An exact reprint of the data below is required, line for line.

Stored records:
==========
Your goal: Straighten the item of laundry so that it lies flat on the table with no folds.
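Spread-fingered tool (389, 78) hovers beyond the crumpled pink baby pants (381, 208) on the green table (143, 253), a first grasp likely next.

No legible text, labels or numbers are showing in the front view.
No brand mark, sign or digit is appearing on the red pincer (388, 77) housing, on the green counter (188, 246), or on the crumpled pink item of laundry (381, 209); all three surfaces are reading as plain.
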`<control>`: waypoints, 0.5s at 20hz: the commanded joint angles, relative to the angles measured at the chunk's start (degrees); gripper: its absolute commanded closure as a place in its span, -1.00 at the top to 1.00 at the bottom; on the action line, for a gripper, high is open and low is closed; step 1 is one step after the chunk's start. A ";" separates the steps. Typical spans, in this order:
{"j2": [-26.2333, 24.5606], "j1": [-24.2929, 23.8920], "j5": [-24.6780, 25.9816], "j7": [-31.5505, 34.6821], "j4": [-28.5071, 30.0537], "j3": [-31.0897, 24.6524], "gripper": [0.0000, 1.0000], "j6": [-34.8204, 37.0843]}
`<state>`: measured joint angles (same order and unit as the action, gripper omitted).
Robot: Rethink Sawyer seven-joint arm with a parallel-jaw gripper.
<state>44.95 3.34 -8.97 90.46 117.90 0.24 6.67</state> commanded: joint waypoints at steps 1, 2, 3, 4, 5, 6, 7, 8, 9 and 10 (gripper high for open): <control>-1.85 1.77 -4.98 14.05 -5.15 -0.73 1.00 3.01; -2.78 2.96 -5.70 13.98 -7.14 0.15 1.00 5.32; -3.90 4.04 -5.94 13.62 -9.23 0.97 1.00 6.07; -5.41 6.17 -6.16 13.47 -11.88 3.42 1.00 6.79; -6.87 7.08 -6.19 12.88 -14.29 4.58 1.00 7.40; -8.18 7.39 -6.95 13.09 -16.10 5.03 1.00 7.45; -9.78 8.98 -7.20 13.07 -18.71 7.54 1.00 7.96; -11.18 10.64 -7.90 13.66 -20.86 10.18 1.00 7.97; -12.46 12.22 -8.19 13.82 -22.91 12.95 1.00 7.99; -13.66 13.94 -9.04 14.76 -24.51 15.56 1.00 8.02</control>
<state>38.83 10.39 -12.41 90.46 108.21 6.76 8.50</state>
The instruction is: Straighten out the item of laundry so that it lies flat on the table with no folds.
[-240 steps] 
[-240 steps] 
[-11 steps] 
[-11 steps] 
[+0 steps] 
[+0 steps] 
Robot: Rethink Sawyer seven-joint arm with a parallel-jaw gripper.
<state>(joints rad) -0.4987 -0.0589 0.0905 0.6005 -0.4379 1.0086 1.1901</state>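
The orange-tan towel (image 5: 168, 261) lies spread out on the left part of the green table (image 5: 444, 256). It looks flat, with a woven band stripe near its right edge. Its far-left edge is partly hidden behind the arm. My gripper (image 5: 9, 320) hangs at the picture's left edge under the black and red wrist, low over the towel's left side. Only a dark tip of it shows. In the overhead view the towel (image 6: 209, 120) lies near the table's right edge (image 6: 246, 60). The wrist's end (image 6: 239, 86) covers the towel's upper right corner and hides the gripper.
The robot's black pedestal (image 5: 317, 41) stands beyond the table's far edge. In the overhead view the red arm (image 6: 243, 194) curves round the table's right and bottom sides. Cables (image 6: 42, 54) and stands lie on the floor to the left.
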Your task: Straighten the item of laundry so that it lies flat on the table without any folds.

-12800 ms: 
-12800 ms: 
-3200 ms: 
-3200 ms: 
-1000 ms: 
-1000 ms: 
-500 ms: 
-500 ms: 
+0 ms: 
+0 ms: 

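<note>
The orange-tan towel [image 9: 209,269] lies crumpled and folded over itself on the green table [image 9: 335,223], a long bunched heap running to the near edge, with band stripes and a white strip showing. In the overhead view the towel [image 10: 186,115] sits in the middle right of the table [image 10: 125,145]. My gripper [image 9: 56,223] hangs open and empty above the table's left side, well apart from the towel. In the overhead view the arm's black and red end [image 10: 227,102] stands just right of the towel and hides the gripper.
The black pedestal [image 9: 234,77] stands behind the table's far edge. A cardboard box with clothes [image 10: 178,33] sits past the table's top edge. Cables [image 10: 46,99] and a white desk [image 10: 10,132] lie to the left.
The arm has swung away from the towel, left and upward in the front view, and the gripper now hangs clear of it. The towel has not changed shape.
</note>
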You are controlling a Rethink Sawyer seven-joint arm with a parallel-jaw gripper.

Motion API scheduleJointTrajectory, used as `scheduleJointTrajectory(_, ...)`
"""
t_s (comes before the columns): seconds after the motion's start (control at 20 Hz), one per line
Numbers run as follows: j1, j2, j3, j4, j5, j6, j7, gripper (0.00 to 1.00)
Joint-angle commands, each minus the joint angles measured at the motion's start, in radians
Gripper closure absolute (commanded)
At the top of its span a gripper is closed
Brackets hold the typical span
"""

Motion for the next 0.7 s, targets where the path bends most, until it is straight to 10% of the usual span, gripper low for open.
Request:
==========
* _WRITTEN RESPONSE_:
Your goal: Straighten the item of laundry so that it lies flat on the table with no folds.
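Spread-fingered tool (389, 78) hovers beyond the crumpled pink baby pants (381, 208) on the green table (143, 253), a first grasp likely next.

No legible text, labels or numbers are showing in the front view.
No brand mark, sign or digit is appearing on the red pincer (388, 77) housing, on the green counter (188, 246), or on the crumpled pink item of laundry (381, 209); all three surfaces are reading as plain.
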`<control>`: waypoints, 0.5s at 20hz: the commanded joint angles, relative to the angles measured at the chunk's start (degrees); gripper: its absolute commanded closure as a place in its span, -1.00 at the top to 1.00 at the bottom; on the action line, for a gripper, high is open and low is closed; step 1 is one step after the chunk's start. A ";" separates the steps. Typical spans, in this order:
{"j2": [-26.2333, 24.5606], "j1": [-24.2929, 23.8920], "j5": [-24.6780, 25.9816], "j7": [-31.5505, 34.6821], "j4": [-28.5071, 30.0537], "j3": [-31.0897, 24.6524], "gripper": [0.0000, 1.0000], "j6": [-34.8204, 37.0843]}
`<state>`: measured joint angles (same order and unit as the action, gripper omitted).
Robot: Rethink Sawyer seven-joint arm with a parallel-jaw gripper.
<state>44.95 3.34 -8.97 90.46 117.90 0.24 6.67</state> commanded: joint waypoints at steps 1, 2, 3, 4, 5, 6, 7, 8, 9 and 10 (gripper high for open): <control>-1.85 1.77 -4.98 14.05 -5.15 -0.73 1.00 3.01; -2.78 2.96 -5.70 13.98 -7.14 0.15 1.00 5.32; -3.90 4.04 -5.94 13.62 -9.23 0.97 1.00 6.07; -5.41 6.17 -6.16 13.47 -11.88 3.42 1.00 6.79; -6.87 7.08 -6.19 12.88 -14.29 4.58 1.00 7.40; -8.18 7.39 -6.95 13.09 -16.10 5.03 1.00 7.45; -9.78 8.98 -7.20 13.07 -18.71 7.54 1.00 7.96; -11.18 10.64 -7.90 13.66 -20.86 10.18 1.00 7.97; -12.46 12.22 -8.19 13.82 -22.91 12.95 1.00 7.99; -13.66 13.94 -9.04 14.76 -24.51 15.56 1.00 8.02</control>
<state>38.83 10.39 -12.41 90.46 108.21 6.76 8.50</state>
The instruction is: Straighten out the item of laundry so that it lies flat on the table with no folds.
[-240 steps] 
[-240 steps] 
[-11 steps] 
[-11 steps] 
[+0 steps] 
[+0 steps] 
Robot: Rethink Sawyer seven-joint arm with a parallel-jaw gripper.
<state>(joints rad) -0.4987 -0.0589 0.0905 0.6005 -0.4379 1.0086 1.1901</state>
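The orange-tan towel (image 5: 168, 261) lies spread out on the left part of the green table (image 5: 444, 256). It looks flat, with a woven band stripe near its right edge. Its far-left edge is partly hidden behind the arm. My gripper (image 5: 9, 320) hangs at the picture's left edge under the black and red wrist, low over the towel's left side. Only a dark tip of it shows. In the overhead view the towel (image 6: 209, 120) lies near the table's right edge (image 6: 246, 60). The wrist's end (image 6: 239, 86) covers the towel's upper right corner and hides the gripper.
The robot's black pedestal (image 5: 317, 41) stands beyond the table's far edge. In the overhead view the red arm (image 6: 243, 194) curves round the table's right and bottom sides. Cables (image 6: 42, 54) and stands lie on the floor to the left.
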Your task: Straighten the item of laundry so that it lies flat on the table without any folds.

-12800 ms: 
-12800 ms: 
-3200 ms: 
-3200 ms: 
-1000 ms: 
-1000 ms: 
-500 ms: 
-500 ms: 
+0 ms: 
+0 ms: 

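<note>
The orange-tan towel [image 9: 209,269] lies crumpled and folded over itself on the green table [image 9: 335,223], a long bunched heap running to the near edge, with band stripes and a white strip showing. In the overhead view the towel [image 10: 186,115] sits in the middle right of the table [image 10: 125,145]. My gripper [image 9: 56,223] hangs open and empty above the table's left side, well apart from the towel. In the overhead view the arm's black and red end [image 10: 227,102] stands just right of the towel and hides the gripper.
The black pedestal [image 9: 234,77] stands behind the table's far edge. A cardboard box with clothes [image 10: 178,33] sits past the table's top edge. Cables [image 10: 46,99] and a white desk [image 10: 10,132] lie to the left.
The arm has swung away from the towel, left and upward in the front view, and the gripper now hangs clear of it. The towel has not changed shape.
</note>
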You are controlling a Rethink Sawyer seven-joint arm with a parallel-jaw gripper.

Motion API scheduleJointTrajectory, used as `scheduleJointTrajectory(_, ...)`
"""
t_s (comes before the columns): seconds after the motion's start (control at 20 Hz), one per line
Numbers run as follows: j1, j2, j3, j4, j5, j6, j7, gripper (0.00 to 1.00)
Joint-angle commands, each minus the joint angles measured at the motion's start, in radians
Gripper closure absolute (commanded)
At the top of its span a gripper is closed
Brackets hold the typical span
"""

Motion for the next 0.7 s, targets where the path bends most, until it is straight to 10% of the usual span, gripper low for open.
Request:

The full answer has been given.